As we can see above, we minimize AICc by using 28 terms.

Fit Linear Regression with Fourier Terms:

fit.fourier <- tslm(ts_temp_train ~ trend + fourier(ts_temp_train, K=28))

Plot Fit to Make Sure it is Reasonable

autoplot(ts_temp_train) +
  autolayer(fit.fourier$fitted.values, series="Fitted Series") +
  xlab("Time (Days)") +
  ylab("Average Temperature (F)") +
  ggtitle("Daily Average Temperature in NYC") +
  guides(colour = guide_legend(title = NULL))

Forecast

# forecast using fitted model for test set
forecast.fourier <- forecast(fit.fourier, newdata=data.frame(fourier(ts_temp_test, K = 30)), h = 91)

Plot Forecasts

autoplot(forecast.fourier) +
  autolayer(ts_temp_test, series="True Values") +
  scale_x_continuous(limits = c(2019.6, 2020.2)) +
  guides(colour = guide_legend(title = NULL)) 
## Scale for 'x' is already present. Adding another scale for 'x', which will
## replace the existing scale.
## Warning: Removed 584 row(s) containing missing values (geom_path).
## Warning: Removed 17 row(s) containing missing values (geom_path).

RMSE on test set

RMSE.fourier <- sqrt(mean(forecast.fourier$mean - ts_temp_test)^2)
RMSE.fourier
## [1] 5.495157

Check Residuals

fit.fourier %>% checkresiduals()

## 
##  Breusch-Godfrey test for serial correlation of order up to 146
## 
## data:  Residuals from Linear regression model
## LM test = 335.14, df = 146, p-value < 2.2e-16

As we can see above, the linear regression model structure with the fourier terms produced reasonable forecasts and we computed an out of sample RMSE of 5.495157 - better than the seasonal naive method.

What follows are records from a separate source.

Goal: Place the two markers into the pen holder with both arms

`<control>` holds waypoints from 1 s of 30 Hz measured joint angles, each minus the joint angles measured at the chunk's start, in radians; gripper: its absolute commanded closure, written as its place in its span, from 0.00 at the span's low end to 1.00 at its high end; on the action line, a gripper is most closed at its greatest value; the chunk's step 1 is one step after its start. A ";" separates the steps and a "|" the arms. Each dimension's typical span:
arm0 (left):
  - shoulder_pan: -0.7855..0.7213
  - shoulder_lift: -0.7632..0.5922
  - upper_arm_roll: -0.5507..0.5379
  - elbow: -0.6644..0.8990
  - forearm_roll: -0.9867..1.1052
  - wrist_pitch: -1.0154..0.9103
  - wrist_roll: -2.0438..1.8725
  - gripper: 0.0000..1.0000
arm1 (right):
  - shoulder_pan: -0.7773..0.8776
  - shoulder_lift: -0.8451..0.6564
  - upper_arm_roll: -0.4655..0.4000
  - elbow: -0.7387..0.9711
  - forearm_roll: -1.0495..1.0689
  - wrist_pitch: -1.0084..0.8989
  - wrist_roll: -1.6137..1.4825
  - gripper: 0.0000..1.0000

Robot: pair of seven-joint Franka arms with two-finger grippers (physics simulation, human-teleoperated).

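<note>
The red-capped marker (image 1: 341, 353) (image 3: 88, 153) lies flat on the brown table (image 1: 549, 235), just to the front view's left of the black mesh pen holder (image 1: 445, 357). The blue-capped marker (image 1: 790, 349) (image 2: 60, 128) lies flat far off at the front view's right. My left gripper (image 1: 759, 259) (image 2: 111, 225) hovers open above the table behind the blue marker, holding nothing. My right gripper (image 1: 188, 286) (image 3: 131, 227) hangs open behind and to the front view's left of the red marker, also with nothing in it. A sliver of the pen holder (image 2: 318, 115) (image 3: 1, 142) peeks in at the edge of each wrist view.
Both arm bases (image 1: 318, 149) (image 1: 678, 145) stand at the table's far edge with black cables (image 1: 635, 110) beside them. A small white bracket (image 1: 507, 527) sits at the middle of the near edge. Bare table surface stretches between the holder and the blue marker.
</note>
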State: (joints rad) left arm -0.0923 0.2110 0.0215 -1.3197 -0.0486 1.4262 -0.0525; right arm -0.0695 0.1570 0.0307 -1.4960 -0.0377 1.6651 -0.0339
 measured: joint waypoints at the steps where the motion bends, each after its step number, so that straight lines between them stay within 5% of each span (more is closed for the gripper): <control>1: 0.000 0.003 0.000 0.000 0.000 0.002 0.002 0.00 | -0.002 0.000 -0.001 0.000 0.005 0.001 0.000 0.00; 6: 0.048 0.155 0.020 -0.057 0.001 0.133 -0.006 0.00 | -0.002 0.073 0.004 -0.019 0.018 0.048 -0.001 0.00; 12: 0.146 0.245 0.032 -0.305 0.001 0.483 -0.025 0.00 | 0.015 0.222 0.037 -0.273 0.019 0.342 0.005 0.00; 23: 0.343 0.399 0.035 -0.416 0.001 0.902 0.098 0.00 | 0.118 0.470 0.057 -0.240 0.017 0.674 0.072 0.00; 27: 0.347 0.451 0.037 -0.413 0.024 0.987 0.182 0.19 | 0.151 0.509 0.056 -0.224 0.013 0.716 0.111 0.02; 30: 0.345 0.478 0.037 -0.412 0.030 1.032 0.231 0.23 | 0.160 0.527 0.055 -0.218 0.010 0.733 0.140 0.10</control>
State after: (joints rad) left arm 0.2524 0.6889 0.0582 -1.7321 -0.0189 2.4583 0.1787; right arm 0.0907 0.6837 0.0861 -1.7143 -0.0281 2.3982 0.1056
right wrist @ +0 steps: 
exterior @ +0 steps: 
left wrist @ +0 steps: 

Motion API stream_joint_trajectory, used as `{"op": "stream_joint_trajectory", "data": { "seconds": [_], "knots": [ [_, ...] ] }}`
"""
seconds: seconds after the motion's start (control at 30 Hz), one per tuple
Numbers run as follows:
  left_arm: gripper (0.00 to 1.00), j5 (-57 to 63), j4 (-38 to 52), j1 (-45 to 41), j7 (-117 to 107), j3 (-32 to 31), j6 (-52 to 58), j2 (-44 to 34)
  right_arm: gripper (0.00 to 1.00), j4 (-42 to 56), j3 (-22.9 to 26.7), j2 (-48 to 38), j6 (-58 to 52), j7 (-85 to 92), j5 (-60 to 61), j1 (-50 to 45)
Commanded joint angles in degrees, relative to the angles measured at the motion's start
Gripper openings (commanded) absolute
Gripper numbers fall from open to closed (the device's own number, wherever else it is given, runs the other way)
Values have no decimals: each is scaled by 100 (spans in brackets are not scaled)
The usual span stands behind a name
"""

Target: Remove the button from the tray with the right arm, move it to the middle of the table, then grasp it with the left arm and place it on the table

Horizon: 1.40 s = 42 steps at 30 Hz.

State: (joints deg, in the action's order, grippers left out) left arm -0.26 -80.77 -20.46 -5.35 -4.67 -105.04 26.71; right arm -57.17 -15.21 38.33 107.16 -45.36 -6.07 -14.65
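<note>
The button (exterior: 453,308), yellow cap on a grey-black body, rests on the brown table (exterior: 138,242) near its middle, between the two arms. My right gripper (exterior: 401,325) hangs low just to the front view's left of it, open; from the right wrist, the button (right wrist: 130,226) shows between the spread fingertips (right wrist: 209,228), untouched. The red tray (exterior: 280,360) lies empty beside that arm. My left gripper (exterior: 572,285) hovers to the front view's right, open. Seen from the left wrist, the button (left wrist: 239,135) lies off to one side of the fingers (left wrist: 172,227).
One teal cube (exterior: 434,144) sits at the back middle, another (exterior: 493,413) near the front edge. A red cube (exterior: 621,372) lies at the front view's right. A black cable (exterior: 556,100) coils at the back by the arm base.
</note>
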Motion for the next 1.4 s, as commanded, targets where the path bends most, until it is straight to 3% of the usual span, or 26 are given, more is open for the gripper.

Residuals seem acceptable as they approximate a normal distribution and do not seem to be extensively autocorrelated.

STL Decomposition + Naive

We will now try decomposing our series using STL and then extrapolating using a simple naive model.

Fit:

fit.stl <- ts_temp_train %>% stl(s.window="periodic", robust=TRUE)

Look at Decomposition

fit.stl %>% autoplot()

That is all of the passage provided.